Bryan Ortiz-Torres ([email protected]); Kenneth Nieser ([email protected])
Nieser, K. J., & Cochran, A. L. (2023). Addressing heterogeneous populations in latent variable settings through robust estimation. Psychological methods, 28(1), 39.
This function uses the robust expectation maximization (REM) algorithm to estimate the parameters of a confirmatory factor analysis model as suggested by Nieser & Cochran (2023).
REM_CFA(X, delta = 0.05, model = NA, ctrREM = controlREM())
REM_CFA(X, delta = 0.05, model = NA, ctrREM = controlREM())
X |
data to analyze; should be a data frame or matrix |
delta |
hyperparameter between 0 and 1 that captures the researcher’s tolerance of incorrectly down-weighting data from the model (default = 0.05). |
model |
string variable that contains each structural equation in a new line where equalities are denoted by the symbol "~". |
ctrREM |
control parameters (default: (steps = 25, tol = 1e-6, maxiter = 1e3, min_weights = 1e-30, max_ueps = 0.3, chk_gamma = 0.9, n = 2e4)) |
REM_CFA returns an object of class "REM". The function summary()
is used to obtain estimated parameters from the model. An object of class "REM" in Confirmatory Factor Analysis is a list of outputs with four different components: the matched call (call), estimates using traditional expectation maximization (EM_output), estimates using robust expectation maximization (REM_output), and a summary table (summary_table). The list contains the following components:
call |
match call |
model |
model frame |
delta |
hyperparameter between 0 and 1 that captures the researcher’s tolerance of incorrectly down-weighting data from the model |
k |
number of factors |
constraints |
p x k matrix of zeros and ones denoting the factors (rows) and observed variables (columns) |
epsilon |
hyperparameter on the likelihood scale |
AIC_rem |
Akaike Information Criterion |
BIC_rem |
Bayesian Information Criterion |
mu |
item intercepts |
lambda |
factor loadings |
psi |
unique variances of items |
gamma |
average weights |
weights |
estimated REM weights |
ind_lik |
likelihood value for each individual |
lik_rem |
joint log-likelihood evaluated at REM estimates |
lik |
joint log-likelihood evaluated at EM estimates |
summary_table |
summary of EM and REM estimates, SEs, Z statistics, p-values, and 95% confidence intervals |
Bryan Ortiz-Torres ([email protected]); Kenneth Nieser ([email protected])
Nieser, K. J., & Cochran, A. L. (2023).
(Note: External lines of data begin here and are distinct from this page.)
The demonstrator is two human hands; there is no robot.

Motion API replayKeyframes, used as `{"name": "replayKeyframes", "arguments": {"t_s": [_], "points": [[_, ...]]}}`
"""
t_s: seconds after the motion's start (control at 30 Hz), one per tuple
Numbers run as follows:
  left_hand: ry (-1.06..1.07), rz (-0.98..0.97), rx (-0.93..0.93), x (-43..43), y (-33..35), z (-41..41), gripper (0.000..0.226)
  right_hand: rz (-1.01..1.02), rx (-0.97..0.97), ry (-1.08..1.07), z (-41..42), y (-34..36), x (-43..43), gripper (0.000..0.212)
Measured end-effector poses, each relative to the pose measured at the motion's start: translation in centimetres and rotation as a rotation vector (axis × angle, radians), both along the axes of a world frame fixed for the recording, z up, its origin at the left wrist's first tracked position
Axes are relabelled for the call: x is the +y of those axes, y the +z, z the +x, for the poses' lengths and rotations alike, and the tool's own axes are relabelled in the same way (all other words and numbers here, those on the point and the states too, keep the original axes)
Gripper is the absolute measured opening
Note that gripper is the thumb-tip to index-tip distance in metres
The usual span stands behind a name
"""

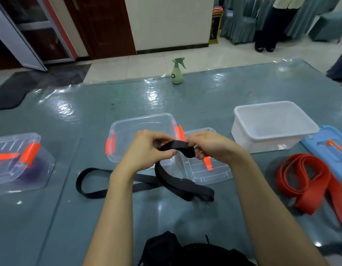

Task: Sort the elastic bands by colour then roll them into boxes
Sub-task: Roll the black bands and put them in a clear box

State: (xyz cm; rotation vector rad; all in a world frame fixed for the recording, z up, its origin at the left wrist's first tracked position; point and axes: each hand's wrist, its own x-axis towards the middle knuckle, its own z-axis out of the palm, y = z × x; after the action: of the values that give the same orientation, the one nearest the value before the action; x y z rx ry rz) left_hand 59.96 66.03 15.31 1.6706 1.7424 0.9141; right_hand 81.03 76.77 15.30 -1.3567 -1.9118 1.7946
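— What are the hands doing?
— Both are working close together above the near edge of the open clear box (141, 115). The left hand (145, 148) is pinching the black elastic band (177, 146) between thumb and fingers. The right hand (210, 144) is gripping the same band just beside it, where the strap is curling over on itself. Whether that is a fold or a roll, I cannot tell.

— And where is the rest of the band lying?
— It is hanging down from the hands and trailing across the teal table cover (70, 217). One loop is stretching out to the left, and another is running right, just beside the clear lid (214, 176) with its orange handle.

— What is sitting around it?
— To the right, an open white box (266, 145) is standing with a blue lid (327, 144) beside it, and red elastic bands (310, 181) are lying heaped in front of that lid. Far left, a closed clear box (5, 175) is holding something purple (35, 169). A green spray bottle (177, 72) is standing upright at the far edge.
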Motion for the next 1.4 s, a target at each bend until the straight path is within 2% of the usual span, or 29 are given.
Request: {"name": "replayKeyframes", "arguments": {"t_s": [0.07, 0.2, 0.27, 0.47, 0.57, 0.63, 0.7, 0.87, 0.93, 1.03, 1.13, 1.27, 1.4], "points": [[-0.020, -0.018, -0.033, -0.1, -0.1, -0.2, 0.024, -0.041, 0.082, 0.015, 0.3, 0.1, 0.3, 0.026], [-0.035, -0.045, -0.279, -0.1, -0.4, -0.5, 0.035, -0.235, 0.311, 0.012, 0.6, 0.2, 0.4, 0.031], [-0.004, -0.008, -0.283, 0.0, -0.6, -0.4, 0.033, -0.264, 0.375, 0.003, 0.3, 0.1, 0.2, 0.029], [0.106, 0.102, -0.304, 0.1, -0.9, -0.2, 0.024, 0.011, 0.357, -0.056, -0.9, -0.7, -1.1, 0.029], [0.115, 0.121, -0.292, -0.1, -0.9, -0.3, 0.024, -0.038, 0.429, -0.079, -1.4, -0.6, -1.6, 0.030], [0.118, 0.128, -0.298, -0.3, -0.7, -0.6, 0.024, -0.046, 0.477, -0.022, -1.3, -0.3, -1.9, 0.030], [0.114, 0.126, -0.309, -0.5, -0.6, -1.0, 0.024, 0.072, 0.390, 0.065, -1.0, 0.2, -2.1, 0.029], [0.079, 0.032, -0.204, -1.0, -0.2, -1.8, 0.031, 0.613, -0.143, 0.192, -1.3, 1.0, -1.4, 0.038], [0.059, 0.001, -0.113, -1.2, 0.1, -1.9, 0.029, 0.672, -0.230, 0.263, -1.6, 1.5, -1.4, 0.036], [0.022, -0.022, -0.039, -1.4, 0.4, -2.0, 0.027, 0.584, -0.148, 0.246, -1.5, 2.0, -1.7, 0.040], [0.002, -0.020, -0.036, -1.6, 0.6, -2.1, 0.026, 0.508, -0.108, 0.268, -1.6, 2.1, -1.9, 0.032], [-0.008, 0.012, -0.051, -1.9, 0.8, -2.3, 0.026, 0.511, -0.076, 0.240, -2.1, 1.5, -2.7, 0.025], [0.025, 0.050, -0.151, -2.4, 0.8, -2.5, 0.027, 0.416, 0.147, 0.109, -1.8, 1.0, -2.2, 0.023]]}}
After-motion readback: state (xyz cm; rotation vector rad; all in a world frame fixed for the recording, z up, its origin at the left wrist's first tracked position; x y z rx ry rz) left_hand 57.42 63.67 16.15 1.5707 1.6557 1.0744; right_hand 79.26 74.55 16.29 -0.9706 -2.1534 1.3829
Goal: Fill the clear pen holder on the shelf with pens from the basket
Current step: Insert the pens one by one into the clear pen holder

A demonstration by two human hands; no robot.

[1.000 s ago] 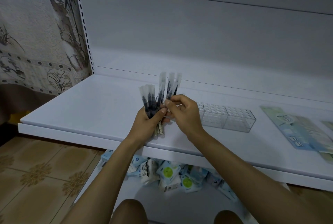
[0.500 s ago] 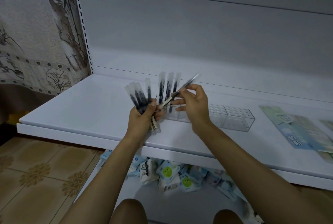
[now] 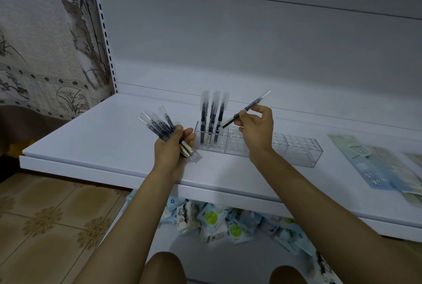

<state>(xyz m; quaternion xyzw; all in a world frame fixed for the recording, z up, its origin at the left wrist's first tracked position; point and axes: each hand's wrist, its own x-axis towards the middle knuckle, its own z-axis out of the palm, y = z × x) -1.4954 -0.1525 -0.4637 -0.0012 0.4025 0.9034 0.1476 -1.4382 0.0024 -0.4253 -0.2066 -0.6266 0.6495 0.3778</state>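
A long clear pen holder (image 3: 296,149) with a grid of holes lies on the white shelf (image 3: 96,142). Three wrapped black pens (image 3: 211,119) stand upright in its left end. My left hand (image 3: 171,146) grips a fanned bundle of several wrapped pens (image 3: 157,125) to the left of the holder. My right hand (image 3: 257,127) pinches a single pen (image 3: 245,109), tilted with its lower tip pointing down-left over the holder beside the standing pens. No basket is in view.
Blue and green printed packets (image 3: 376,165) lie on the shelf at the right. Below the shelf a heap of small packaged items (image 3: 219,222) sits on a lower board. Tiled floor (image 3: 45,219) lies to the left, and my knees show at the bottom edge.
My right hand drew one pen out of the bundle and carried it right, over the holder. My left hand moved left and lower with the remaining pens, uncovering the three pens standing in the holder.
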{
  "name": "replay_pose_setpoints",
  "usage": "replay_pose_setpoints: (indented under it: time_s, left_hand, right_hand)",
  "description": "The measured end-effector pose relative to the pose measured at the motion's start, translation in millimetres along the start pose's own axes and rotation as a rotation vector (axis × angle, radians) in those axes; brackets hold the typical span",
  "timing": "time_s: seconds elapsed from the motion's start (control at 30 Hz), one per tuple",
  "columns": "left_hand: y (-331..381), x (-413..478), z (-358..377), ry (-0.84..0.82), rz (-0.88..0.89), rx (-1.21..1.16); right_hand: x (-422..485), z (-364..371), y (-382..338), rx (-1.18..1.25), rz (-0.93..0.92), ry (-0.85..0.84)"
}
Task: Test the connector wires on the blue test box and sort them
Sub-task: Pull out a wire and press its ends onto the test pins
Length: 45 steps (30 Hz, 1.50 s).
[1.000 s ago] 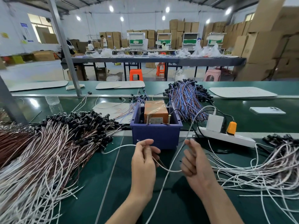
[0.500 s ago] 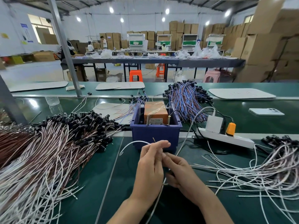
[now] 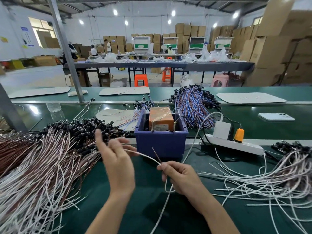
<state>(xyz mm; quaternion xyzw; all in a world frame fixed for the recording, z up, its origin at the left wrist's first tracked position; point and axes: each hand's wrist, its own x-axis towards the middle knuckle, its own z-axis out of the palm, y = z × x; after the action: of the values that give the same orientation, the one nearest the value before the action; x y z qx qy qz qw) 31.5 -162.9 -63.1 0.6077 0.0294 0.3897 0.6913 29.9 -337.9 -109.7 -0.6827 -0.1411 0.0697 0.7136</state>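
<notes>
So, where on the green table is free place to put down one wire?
Bare mat lies near the front edge, between the left wire heap and the right wire heap, below the hands. Another bare strip lies between the power strip and the phone. Both sides are crowded.

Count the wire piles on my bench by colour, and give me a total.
White and brown, black connectors: 1, the big pile on the left.
Blue and red: 1, the pile behind the blue box.
White: 1, the loose pile on the right.
Total: 3 piles, plus one wire between the hands.
</notes>
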Motion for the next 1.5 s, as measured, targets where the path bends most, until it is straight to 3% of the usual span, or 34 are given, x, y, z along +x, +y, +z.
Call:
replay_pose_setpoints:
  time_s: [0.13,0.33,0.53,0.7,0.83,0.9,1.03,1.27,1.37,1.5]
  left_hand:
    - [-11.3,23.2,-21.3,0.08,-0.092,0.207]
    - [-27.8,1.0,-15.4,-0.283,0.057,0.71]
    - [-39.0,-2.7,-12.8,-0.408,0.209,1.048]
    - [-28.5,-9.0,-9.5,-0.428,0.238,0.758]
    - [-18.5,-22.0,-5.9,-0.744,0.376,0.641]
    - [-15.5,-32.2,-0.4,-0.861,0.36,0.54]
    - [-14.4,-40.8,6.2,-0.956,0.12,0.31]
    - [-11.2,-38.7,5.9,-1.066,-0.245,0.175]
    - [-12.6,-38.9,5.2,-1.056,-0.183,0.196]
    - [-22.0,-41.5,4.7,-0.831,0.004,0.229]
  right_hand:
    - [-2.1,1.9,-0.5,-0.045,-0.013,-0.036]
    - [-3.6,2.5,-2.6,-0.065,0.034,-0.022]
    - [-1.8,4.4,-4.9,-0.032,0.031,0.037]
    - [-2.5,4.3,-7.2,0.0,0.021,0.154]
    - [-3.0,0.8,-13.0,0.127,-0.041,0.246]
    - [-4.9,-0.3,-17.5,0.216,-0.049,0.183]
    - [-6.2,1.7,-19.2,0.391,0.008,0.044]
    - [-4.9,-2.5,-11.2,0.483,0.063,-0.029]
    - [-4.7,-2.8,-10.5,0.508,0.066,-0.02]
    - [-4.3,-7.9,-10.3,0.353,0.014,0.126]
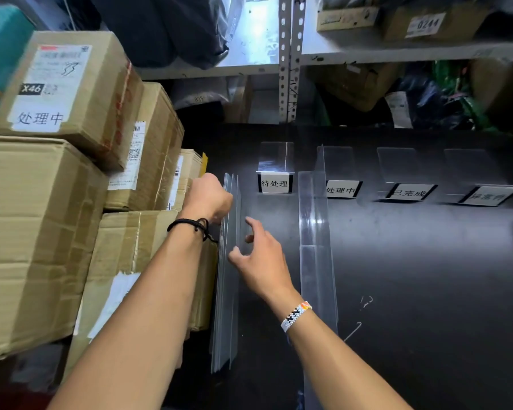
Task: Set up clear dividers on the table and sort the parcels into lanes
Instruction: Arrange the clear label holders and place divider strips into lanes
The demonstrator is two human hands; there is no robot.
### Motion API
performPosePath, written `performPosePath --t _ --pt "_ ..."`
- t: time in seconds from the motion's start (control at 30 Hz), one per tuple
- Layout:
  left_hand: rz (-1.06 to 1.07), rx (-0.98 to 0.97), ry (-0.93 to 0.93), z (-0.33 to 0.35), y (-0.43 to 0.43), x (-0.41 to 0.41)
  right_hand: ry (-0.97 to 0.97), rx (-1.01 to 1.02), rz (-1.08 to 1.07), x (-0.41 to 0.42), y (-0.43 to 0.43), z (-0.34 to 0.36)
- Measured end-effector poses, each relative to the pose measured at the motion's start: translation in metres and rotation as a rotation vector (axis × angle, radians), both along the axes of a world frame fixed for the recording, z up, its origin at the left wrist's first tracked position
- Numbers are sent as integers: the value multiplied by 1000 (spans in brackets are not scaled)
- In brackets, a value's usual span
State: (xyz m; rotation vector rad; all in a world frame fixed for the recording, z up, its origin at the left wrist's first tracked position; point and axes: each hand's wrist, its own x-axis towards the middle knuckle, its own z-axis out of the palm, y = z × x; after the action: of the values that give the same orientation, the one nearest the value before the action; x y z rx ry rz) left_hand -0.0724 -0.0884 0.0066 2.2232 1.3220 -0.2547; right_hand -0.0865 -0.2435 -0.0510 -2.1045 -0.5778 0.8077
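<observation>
A stack of clear divider sheets (227, 291) stands on edge at the left of the black table (412, 276), against the cardboard parcels (36, 226). My left hand (209, 198) grips the far upper edge of the stack. My right hand (262, 258) reaches to the stack's right face, thumb and fingers spread, fingertips at the sheets. One clear divider (316, 241) stands upright on the table between the first two label stands (275, 182).
Several label stands line the table's back, among them the second (342, 189) and third (409, 192). Parcels are piled high on the left, one marked X46 (68, 90). A metal shelf rack (289, 57) with bags and boxes rises behind the table.
</observation>
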Motion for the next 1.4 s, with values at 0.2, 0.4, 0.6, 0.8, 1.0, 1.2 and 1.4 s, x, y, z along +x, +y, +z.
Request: performPosePath --t 0.2,0.4,0.6,0.8,1.0,1.2,1.4 --pt "26 5 -33 -3 3 -2 -225 -42 131 -12 3 -2" --pt "22 12 -30 -3 1 -2 -261 -76 91 -12 5 1" --pt "9 38 -14 -5 2 -3 -231 -148 44 -11 13 5" --pt "-100 42 71 -14 -6 -1 -254 -194 141 -14 20 1" --pt "-111 133 72 -19 -7 -6 -303 -221 140 -24 3 10" --pt "-131 151 134 -23 -7 -8 -397 -99 23 -13 -30 55" --pt "-207 186 211 -19 -16 -9 -490 84 -170 13 -78 128"
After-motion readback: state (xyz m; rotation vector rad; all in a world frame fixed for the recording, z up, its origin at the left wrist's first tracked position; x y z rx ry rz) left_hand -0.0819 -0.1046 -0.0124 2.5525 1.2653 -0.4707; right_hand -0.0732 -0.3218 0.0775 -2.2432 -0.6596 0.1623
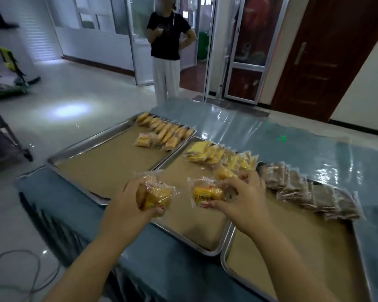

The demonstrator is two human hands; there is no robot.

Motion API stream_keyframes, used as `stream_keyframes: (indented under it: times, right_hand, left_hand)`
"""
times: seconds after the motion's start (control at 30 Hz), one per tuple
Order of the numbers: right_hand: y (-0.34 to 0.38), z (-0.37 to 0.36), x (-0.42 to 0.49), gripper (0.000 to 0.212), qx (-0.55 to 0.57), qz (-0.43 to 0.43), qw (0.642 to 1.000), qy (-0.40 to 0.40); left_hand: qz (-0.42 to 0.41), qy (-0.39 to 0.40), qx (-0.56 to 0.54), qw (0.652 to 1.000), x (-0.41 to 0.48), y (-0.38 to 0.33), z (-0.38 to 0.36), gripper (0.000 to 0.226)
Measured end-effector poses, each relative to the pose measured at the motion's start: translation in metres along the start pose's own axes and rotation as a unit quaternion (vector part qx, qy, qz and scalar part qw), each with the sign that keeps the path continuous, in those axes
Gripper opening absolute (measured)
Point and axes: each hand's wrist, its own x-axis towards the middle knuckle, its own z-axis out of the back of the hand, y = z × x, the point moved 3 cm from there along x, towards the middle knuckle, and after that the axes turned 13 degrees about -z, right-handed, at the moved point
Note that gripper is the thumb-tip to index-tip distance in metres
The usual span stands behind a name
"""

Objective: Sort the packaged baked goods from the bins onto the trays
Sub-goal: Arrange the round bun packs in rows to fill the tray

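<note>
Daylight from far windows – glare on floor [71,110] and table cover [238,125]; motion blur, bowed edges.

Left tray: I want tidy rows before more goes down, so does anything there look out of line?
One orange-labelled packet lies alone beside the neat overlapping row on the left tray, not tucked into it.

Place: a plain indoor workroom, likely a food packing or sorting area.
Work surface: a long table [292,136] under glossy blue plastic.
Stock: three metal trays [79,149] lined with brown paper, rows of packaged baked goods [166,131].
Surroundings: pale tiled floor [74,101], aluminium-framed glass doors [244,62], dark wooden door [318,51].
</note>
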Motion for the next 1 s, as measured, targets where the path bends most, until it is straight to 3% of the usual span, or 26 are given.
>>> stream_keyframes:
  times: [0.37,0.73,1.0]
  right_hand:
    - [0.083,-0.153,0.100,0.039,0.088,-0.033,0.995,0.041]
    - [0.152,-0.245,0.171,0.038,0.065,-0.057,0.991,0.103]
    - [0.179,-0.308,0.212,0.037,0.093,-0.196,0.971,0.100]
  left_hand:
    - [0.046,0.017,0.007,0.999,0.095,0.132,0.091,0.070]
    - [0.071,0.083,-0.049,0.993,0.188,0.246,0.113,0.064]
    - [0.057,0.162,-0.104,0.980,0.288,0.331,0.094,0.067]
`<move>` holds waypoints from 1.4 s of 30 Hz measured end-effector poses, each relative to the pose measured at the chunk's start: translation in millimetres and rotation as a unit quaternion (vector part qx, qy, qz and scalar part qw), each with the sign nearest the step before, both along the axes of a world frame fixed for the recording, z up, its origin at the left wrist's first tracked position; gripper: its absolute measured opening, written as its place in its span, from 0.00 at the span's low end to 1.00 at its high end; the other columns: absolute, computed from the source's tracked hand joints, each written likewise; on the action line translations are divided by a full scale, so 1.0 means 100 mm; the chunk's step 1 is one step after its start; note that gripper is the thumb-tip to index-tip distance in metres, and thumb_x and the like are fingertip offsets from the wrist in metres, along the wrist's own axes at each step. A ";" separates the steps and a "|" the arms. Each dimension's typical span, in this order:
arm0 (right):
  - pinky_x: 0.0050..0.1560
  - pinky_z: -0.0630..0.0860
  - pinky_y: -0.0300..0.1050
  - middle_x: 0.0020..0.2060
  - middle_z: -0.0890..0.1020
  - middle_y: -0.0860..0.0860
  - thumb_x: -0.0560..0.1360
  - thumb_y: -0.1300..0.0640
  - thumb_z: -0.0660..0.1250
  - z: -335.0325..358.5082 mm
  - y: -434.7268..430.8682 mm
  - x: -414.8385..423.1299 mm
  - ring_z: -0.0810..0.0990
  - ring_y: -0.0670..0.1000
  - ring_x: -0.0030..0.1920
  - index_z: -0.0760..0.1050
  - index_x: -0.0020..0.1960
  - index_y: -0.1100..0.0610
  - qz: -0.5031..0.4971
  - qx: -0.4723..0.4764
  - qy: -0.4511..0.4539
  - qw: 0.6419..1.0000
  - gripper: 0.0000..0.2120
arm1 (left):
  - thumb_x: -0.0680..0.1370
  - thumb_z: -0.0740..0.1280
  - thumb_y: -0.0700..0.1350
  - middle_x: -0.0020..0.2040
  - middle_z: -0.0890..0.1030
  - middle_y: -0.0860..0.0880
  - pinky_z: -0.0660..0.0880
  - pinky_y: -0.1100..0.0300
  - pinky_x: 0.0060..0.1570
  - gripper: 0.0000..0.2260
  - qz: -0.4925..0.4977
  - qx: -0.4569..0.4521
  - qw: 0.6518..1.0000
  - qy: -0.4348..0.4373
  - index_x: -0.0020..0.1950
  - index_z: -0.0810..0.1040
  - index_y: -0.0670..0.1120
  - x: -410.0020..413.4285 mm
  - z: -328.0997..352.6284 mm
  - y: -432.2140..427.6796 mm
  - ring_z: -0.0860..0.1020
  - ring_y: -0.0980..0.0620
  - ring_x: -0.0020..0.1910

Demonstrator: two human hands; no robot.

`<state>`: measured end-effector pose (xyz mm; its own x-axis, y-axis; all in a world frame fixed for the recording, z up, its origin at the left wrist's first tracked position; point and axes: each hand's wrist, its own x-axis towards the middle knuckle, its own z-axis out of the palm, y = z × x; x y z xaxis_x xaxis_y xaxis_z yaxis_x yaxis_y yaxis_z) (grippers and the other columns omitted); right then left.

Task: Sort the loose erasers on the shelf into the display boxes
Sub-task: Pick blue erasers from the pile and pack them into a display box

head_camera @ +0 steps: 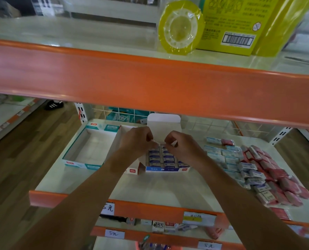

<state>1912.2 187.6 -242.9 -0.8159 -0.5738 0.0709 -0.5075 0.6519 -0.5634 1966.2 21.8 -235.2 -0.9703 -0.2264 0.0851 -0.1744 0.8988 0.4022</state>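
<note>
Shop shelving with orange edge strips all round, and the person's working at the middle shelf [150,188]. Both hands are up at the back of the blue display box [168,169], which is mostly packed in neat rows, its lid flap standing up behind. The left hand [137,141] and right hand [183,147] each have their fingers curled in, pinching something small and pale over the back row. It looks to me like an eraser [174,143] going in, but it's tiny, so I can't swear to it.

The loose erasers [258,168] are heaped at the right of the same shelf, blue-sleeved and red ones mixed together. An empty teal box [81,165] sits on the left, with a white box [132,170] between it and the blue one.

If it were me, I'd line the piece up square with its neighbours, label facing the same way, and press it down flat so the row doesn't bulge. I'd guess only blue ones belong here, and the reds go in another box.
</note>
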 end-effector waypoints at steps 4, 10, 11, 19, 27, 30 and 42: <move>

Addressing heterogeneous populations in latent variable settings through robust estimation. Psychological methods, 28(1), 39.
# CFA of Holzinger-Swineford dataset library(lavaan) df <- HolzingerSwineford1939 data = df[,-c(1:6)] model <- "Visual =~ x1 + x2 + x3 Textual =~ x4 + x5 + x6 Speed =~ x7 + x8 + x9" model_CFA = REM_CFA(X = data, model = model) summary(model_CFA)
# CFA of Holzinger-Swineford dataset library(lavaan) df <- HolzingerSwineford1939 data = df[,-c(1:6)] model <- "Visual =~ x1 + x2 + x3 Textual =~ x4 + x5 + x6 Speed =~ x7 + x8 + x9" model_CFA = REM_CFA(X = data, model = model) summary(model_CFA)
This function uses the robust expectation maximization (REM) algorithm to estimate the parameters of an exploratory factor analysis model as suggested by Nieser & Cochran (2023).
REM_EFA(X, k_range, delta = 0.05, rotation = "oblimin", ctrREM = controlREM())
REM_EFA(X, k_range, delta = 0.05, rotation = "oblimin", ctrREM = controlREM())
X |
data to analyze; should be a data frame or matrix |
k_range |
vector of the number of factors to consider |
delta |
hyperparameter between 0 and 1 that captures the researcher’s tolerance of incorrectly down-weighting data from the model (default = 0.05) |
rotation |
factor rotation method (default = 'oblimin'); 'varimax' is the only other available option at this time |
ctrREM |
control parameters (default: (steps = 25, tol = 1e-6, maxiter = 1e3, min_weights = 1e-30, max_ueps = 0.3, chk_gamma = 0.9, n = 2e4)) |
REM_EFA returns an object of class "REM". The function summary()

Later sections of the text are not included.